▶ TASK DETAILS
From the data below, copy exactly the lines that lie between the one holding "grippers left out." and the one holding "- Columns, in", including both, and nothing more.

▶ RECORDS SHOWN
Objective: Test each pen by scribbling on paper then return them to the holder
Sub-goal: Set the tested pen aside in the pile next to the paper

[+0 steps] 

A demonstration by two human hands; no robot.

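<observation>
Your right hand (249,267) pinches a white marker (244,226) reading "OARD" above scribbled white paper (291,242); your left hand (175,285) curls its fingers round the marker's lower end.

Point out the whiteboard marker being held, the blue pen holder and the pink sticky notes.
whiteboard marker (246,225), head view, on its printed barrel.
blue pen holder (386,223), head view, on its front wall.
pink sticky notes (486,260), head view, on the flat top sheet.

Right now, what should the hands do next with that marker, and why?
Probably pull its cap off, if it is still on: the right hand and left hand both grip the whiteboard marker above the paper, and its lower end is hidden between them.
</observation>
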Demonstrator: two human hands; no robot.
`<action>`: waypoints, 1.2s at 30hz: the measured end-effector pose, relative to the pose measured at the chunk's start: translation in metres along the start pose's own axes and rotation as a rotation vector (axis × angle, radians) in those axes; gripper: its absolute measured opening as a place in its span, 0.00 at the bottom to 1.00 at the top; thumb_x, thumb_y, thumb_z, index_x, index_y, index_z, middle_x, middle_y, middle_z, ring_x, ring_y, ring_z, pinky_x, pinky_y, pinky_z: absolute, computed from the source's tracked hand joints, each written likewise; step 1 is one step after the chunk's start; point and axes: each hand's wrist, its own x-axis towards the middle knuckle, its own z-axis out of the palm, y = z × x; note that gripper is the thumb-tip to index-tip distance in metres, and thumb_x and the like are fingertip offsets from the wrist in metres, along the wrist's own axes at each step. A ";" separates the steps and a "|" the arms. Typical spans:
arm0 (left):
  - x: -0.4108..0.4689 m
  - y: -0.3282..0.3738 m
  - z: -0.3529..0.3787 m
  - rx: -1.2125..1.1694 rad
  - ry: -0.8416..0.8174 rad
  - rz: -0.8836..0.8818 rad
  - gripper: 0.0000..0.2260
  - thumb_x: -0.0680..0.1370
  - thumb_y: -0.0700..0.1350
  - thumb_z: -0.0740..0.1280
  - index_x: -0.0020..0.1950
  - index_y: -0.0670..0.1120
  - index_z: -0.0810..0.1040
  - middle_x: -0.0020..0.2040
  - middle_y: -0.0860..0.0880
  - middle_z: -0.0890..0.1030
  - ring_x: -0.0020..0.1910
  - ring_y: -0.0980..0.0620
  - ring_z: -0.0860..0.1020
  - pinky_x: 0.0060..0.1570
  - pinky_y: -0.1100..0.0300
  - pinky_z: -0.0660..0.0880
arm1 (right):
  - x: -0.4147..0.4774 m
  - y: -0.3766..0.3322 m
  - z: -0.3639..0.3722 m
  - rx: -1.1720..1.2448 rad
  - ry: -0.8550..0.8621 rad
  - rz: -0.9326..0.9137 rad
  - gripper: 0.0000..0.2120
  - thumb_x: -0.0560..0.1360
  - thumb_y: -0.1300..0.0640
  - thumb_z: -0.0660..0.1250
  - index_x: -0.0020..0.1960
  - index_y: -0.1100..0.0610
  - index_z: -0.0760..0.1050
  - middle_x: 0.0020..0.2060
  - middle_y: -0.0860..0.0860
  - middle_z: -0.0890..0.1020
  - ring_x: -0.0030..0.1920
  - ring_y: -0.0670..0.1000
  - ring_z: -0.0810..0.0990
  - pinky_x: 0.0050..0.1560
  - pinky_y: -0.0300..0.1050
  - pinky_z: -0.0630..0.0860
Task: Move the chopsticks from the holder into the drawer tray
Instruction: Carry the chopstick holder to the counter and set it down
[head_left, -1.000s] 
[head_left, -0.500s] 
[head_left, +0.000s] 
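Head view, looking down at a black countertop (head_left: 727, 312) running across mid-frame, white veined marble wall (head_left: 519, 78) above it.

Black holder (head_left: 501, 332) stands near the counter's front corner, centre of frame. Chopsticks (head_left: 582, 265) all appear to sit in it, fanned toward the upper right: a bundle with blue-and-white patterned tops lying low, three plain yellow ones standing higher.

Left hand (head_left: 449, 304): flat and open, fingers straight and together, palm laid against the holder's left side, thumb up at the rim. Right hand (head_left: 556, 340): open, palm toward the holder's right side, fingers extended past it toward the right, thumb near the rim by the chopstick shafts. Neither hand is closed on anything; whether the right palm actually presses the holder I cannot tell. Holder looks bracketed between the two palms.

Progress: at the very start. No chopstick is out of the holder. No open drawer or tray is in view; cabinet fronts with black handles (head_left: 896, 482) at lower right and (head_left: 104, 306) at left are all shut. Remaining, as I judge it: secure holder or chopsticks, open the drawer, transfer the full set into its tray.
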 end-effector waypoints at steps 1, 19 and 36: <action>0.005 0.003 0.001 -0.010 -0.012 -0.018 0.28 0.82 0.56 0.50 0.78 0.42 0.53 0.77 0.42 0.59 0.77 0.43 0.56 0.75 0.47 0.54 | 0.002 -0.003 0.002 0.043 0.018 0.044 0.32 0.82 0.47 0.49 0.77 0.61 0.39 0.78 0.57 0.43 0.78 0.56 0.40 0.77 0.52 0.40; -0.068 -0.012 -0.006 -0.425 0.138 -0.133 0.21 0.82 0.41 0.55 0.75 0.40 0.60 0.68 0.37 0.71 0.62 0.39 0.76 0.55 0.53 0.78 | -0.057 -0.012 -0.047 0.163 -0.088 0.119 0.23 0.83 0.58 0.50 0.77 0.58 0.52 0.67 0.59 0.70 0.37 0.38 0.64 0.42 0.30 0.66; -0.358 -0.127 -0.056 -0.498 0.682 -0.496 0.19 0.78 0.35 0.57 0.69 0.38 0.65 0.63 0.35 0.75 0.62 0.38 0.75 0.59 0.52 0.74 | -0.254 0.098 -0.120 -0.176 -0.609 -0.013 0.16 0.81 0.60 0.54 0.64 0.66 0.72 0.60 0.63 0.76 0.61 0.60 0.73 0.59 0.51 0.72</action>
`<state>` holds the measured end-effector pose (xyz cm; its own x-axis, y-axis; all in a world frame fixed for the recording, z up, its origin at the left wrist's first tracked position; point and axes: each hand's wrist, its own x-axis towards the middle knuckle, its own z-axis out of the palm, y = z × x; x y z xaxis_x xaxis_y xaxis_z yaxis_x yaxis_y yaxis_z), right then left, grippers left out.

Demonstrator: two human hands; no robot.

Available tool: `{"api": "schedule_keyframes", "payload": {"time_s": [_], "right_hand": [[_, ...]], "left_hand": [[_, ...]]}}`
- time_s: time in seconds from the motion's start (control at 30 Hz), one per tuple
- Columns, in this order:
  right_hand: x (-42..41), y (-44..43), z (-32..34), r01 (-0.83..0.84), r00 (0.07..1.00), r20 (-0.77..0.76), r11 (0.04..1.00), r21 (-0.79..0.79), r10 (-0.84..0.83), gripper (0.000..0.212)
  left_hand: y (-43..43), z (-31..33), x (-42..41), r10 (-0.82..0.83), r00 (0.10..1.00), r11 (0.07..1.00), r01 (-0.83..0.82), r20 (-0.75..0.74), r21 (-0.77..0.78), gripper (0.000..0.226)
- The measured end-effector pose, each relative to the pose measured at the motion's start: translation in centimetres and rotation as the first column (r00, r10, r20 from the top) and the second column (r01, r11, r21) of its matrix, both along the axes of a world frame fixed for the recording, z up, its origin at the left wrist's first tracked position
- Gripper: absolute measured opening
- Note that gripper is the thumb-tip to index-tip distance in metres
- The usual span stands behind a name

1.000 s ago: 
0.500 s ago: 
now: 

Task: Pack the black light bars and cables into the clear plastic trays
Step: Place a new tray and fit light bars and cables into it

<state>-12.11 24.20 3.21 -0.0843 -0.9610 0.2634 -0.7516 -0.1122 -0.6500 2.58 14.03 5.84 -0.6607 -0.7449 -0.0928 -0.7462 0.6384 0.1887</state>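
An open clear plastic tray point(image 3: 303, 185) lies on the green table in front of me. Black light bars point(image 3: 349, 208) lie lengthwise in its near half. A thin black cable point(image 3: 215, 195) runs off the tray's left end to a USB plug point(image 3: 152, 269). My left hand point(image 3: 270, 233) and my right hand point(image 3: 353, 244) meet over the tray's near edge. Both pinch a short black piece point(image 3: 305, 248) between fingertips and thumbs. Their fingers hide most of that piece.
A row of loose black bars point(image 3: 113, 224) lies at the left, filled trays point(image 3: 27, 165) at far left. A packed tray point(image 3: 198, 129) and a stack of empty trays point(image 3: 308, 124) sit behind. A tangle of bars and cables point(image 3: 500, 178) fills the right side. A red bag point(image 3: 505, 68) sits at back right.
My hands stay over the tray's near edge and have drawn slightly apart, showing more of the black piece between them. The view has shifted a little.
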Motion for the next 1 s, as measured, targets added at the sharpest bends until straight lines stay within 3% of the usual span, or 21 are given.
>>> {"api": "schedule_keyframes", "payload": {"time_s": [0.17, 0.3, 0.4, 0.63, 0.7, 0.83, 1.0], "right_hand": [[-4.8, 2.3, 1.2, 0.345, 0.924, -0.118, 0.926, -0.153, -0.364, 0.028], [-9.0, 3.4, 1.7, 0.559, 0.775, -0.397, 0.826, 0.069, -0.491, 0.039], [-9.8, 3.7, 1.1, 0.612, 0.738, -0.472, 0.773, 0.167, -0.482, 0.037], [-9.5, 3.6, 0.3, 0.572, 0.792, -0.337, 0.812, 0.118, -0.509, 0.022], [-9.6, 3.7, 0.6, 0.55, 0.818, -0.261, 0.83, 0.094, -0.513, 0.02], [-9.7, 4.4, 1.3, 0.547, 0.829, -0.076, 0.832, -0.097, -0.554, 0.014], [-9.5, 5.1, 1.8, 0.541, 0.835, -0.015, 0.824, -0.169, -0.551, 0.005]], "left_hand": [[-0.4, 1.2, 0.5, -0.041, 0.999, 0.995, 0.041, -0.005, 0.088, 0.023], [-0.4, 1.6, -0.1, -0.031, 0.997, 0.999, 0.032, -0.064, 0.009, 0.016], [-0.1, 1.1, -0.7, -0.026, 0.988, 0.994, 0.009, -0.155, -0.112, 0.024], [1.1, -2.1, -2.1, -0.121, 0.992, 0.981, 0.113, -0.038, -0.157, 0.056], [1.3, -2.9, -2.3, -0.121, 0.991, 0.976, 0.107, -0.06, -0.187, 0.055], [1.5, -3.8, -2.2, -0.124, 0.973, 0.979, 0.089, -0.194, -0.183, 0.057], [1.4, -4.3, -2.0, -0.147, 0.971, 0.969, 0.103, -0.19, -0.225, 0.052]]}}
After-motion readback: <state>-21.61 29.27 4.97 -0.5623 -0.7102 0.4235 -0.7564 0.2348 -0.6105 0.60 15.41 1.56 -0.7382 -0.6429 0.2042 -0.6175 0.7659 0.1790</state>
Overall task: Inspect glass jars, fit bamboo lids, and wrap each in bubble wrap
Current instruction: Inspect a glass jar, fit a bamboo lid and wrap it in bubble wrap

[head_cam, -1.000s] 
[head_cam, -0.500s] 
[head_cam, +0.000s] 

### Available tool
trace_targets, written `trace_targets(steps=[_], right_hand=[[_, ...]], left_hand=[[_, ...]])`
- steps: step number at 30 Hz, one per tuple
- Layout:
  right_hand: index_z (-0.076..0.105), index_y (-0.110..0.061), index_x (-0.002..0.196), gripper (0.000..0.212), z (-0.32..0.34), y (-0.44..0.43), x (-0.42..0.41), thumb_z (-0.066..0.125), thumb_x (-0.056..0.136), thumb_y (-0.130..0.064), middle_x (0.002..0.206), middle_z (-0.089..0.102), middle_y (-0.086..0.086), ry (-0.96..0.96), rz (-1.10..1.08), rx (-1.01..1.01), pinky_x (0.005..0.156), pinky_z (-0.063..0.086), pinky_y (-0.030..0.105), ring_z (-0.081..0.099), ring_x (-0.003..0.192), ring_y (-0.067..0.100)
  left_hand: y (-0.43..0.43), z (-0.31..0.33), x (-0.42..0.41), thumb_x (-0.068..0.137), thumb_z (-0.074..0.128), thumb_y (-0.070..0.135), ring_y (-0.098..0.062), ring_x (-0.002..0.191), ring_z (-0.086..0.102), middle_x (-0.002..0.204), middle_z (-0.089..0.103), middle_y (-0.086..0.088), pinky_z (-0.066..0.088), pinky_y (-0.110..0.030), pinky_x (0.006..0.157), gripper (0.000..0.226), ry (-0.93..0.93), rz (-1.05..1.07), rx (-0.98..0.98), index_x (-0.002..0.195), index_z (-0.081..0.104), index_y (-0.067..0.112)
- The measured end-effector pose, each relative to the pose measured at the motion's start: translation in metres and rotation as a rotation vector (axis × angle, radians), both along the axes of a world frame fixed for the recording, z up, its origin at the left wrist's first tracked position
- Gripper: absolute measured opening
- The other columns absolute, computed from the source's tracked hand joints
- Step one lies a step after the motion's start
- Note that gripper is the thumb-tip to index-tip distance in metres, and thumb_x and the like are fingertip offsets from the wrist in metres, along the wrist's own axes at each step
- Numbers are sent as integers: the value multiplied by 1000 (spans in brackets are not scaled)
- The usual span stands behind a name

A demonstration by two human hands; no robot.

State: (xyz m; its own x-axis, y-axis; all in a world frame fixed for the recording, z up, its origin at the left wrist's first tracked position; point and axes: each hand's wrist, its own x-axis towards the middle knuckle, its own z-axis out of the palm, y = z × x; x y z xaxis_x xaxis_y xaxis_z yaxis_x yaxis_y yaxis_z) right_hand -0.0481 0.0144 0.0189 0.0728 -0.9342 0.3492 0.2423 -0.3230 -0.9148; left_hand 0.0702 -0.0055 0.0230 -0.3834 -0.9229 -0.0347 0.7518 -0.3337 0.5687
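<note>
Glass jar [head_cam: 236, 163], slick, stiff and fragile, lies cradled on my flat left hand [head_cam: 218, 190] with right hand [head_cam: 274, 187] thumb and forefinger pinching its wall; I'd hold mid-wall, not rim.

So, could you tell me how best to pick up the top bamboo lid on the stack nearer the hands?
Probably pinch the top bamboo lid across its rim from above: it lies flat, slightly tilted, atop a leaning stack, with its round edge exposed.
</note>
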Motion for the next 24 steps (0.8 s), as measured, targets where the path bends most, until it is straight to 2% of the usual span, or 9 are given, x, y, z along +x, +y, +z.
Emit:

▶ SOLUTION FOR THIS EXERCISE
`<state>` holds the measured end-effector pose (xyz cm; its own x-axis, y-axis; all in a world frame fixed for the recording, z up, its origin at the left wrist's first tracked position; point and axes: each hand's wrist, its own x-axis towards the middle knuckle, its own z-axis out of the palm, y = z × x; x y z xaxis_x xaxis_y xaxis_z yaxis_x yaxis_y yaxis_z), right then left, grippers left out.

Demonstrator: two human hands; no robot.

Available tool: `{"api": "schedule_keyframes", "payload": {"time_s": [_], "right_hand": [[_, ...]], "left_hand": [[_, ...]]}}`
- time_s: time in seconds from the motion's start (control at 30 Hz), one per tuple
- Columns, in this order:

The required output has been given in full.